Defining Explicit Interposition (Linker and Libraries Guide)

Linker and Libraries Guide

Defining Explicit Interposition

The default search model can result in instances of the same named symbol interposing on later instances of the same name. Even without any explicit labelling, interposition still occurs, so that one symbol definition is bound to from all references. This implicit interposition occurs as a consequence of the symbol search, not because of any explicit instruction the runtime linker has been given. This implicit interposition can be circumvented by direct bindings.

Although direct bindings work to resolve a symbol reference directly to an associated symbol definition, explicit interposition is processed prior to any direct binding search. Therefore, even within a direct binding environment, interposers can be designed, and be expected to interpose on any direct binding associations. Interposers can be explicitly defined using the following techniques.

With the LD_PRELOAD environment variable.
With the link-editors -z interpose option.
With the INTERPOSE mapfile keyword.
As a consequence of a singleton symbol definition.
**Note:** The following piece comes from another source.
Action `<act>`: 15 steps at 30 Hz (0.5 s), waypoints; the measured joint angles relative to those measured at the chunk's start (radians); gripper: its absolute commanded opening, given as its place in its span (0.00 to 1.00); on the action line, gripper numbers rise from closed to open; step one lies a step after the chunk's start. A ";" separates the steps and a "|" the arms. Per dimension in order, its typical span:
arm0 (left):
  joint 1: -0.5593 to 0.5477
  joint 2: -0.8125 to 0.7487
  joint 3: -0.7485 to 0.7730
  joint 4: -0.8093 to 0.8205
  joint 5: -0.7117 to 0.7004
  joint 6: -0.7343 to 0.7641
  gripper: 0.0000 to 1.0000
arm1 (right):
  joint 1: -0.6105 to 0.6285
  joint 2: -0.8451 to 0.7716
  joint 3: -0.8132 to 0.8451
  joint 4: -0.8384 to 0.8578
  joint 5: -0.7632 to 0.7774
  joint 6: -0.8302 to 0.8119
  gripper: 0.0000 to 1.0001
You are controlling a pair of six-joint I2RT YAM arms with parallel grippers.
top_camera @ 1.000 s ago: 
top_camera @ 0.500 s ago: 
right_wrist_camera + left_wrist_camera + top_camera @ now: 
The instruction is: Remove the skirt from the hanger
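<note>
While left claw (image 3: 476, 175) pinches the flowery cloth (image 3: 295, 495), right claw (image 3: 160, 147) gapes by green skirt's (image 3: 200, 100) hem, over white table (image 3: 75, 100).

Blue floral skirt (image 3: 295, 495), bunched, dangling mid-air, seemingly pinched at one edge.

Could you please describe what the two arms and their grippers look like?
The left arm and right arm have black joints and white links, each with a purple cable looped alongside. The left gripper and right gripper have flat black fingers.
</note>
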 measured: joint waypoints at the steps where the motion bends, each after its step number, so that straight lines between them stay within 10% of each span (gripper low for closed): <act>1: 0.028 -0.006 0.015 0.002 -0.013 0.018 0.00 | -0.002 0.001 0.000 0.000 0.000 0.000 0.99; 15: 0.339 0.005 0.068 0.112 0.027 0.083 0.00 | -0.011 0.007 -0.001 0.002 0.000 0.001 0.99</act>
The interposition facilities of the LD_PRELOAD environment variable, and the -z interpose option, have been available for some time. See Runtime Interposition. As these objects are explicitly defined to be interposers, the runtime linker inspects these objects before processing any direct binding.

Interposition that is established for a shared object applies to all the interfaces of that dynamic object. This object interposition is established when a object is loaded using the LD_PRELOAD environment variable. Object interposition is also established when an object that has been built with the -z interpose option, is loaded. This object model is important when techniques such as dlsym(3C) with the special handle RTLD_NEXT are used. An interposing object should always have a consistent view of the next object.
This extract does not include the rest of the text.